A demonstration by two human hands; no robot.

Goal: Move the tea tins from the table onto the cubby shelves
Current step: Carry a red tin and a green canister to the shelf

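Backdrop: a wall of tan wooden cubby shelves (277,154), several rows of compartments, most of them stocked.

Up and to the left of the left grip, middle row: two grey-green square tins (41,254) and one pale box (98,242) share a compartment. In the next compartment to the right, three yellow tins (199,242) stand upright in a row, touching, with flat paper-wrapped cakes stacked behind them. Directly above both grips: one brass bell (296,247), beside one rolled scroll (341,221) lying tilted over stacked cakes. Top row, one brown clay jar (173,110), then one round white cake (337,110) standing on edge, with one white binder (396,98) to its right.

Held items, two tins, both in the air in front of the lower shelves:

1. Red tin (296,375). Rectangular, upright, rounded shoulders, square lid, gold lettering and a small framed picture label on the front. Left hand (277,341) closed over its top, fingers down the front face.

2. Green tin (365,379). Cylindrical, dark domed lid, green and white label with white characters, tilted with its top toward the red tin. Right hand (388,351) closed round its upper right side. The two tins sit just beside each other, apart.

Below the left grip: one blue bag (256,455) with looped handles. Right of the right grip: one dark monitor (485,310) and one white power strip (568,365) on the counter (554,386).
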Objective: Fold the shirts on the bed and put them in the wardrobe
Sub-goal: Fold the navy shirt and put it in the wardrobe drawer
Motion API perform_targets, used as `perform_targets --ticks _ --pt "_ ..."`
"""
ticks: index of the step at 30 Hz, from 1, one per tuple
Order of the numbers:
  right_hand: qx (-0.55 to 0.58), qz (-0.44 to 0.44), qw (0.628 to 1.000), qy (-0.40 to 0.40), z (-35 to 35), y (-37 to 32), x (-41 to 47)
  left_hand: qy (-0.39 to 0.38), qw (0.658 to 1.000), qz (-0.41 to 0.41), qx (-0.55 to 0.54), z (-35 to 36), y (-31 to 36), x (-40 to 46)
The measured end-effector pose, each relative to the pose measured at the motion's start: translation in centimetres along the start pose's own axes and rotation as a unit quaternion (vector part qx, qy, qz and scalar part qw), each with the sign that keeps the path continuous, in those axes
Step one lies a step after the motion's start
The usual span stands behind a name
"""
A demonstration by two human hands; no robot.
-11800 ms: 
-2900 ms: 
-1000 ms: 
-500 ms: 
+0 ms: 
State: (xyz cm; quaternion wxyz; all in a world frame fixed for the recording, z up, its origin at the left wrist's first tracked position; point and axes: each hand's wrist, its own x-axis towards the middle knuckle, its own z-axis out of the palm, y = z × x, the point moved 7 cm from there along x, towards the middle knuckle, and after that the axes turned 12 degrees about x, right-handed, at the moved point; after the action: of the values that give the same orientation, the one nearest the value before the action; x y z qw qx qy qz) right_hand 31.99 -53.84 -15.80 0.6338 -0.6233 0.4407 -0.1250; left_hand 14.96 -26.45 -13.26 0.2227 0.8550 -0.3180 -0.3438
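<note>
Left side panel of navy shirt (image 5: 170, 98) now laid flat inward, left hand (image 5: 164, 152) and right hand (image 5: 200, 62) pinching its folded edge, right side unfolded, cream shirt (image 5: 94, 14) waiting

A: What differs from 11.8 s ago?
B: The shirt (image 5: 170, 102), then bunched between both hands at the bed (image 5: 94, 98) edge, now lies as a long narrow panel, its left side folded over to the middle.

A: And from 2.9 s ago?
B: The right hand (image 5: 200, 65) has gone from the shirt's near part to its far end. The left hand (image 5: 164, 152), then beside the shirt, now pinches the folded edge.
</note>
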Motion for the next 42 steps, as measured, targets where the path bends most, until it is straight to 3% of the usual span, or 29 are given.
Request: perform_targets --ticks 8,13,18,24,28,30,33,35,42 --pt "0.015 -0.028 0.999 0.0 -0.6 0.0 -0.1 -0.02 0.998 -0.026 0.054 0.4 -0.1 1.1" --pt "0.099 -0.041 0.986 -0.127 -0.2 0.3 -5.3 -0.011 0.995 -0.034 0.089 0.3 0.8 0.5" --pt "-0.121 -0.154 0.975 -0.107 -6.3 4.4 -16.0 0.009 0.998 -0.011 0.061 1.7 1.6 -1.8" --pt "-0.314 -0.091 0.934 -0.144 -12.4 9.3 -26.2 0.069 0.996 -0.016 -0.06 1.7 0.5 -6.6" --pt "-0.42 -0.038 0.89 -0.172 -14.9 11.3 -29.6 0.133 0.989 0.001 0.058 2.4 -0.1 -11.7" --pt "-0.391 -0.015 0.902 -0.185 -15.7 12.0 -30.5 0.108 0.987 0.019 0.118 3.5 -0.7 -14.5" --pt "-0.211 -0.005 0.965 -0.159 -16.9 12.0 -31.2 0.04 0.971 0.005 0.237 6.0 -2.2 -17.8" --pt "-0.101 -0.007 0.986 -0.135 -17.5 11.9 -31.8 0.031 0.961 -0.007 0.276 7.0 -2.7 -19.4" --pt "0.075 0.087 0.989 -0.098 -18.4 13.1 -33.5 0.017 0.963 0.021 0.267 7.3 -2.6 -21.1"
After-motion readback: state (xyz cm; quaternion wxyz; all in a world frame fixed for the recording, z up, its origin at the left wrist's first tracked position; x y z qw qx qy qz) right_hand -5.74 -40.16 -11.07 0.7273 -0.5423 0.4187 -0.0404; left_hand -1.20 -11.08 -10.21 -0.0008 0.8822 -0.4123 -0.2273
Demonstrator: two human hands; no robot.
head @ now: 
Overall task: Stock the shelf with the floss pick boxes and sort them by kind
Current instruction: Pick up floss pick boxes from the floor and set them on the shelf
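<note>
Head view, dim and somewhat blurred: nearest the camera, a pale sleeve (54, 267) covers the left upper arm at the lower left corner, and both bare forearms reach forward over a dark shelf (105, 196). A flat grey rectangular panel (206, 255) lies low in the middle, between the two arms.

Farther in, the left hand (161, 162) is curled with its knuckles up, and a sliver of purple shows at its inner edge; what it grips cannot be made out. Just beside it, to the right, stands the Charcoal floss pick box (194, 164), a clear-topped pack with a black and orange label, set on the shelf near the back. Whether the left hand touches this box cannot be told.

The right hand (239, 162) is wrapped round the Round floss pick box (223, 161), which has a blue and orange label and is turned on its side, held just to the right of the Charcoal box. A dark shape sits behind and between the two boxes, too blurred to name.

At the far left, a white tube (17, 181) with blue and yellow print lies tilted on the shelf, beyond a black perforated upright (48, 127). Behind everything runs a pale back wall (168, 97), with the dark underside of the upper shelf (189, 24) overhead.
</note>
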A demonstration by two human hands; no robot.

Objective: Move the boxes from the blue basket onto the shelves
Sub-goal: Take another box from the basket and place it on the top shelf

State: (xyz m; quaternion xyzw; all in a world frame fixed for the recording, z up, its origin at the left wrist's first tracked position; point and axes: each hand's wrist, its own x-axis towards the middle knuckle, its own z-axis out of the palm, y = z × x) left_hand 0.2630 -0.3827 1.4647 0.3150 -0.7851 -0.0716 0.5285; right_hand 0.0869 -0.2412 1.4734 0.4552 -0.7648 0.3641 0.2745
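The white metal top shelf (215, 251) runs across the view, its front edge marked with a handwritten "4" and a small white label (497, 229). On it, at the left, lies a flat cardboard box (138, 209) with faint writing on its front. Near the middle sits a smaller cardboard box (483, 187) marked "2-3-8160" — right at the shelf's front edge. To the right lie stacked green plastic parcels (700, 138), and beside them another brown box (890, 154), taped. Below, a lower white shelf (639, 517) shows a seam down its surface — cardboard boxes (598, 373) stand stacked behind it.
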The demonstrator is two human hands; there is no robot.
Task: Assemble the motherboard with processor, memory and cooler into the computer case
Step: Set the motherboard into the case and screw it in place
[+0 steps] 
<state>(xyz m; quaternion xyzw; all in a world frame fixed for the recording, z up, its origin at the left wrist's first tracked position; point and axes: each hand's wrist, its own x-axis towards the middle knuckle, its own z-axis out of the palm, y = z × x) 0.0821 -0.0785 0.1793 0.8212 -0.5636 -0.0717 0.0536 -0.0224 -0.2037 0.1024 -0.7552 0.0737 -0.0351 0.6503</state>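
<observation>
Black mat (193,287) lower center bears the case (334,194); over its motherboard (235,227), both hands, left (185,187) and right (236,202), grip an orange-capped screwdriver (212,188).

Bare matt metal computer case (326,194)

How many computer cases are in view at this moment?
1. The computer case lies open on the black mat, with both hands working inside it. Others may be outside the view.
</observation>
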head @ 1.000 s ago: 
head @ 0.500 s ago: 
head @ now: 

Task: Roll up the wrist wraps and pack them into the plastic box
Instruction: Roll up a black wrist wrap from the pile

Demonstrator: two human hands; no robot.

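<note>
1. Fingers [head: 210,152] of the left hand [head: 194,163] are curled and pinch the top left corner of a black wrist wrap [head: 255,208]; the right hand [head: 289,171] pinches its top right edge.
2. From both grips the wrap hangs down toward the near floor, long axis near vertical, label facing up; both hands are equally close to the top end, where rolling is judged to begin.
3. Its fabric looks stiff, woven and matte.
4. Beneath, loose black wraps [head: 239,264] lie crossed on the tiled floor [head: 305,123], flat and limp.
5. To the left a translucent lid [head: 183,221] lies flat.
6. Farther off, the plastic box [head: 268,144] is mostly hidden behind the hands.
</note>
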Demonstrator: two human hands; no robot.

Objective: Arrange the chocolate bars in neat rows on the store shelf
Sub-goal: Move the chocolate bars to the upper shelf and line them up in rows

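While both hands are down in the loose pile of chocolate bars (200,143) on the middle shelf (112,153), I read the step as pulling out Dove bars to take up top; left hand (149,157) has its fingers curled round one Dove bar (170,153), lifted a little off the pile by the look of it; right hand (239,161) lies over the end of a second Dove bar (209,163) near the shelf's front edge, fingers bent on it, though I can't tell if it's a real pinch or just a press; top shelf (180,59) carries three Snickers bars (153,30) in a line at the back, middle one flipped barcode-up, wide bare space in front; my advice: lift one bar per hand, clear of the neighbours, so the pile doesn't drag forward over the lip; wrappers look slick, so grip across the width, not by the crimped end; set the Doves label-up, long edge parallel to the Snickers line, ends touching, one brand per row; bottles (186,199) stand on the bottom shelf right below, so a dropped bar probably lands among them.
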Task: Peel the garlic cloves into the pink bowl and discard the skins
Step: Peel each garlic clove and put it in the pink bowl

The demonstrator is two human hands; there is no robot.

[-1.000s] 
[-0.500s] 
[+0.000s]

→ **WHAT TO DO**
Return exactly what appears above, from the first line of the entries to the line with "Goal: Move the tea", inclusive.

→ **ANSWER BELOW**
A demonstration by two human hands; no robot.

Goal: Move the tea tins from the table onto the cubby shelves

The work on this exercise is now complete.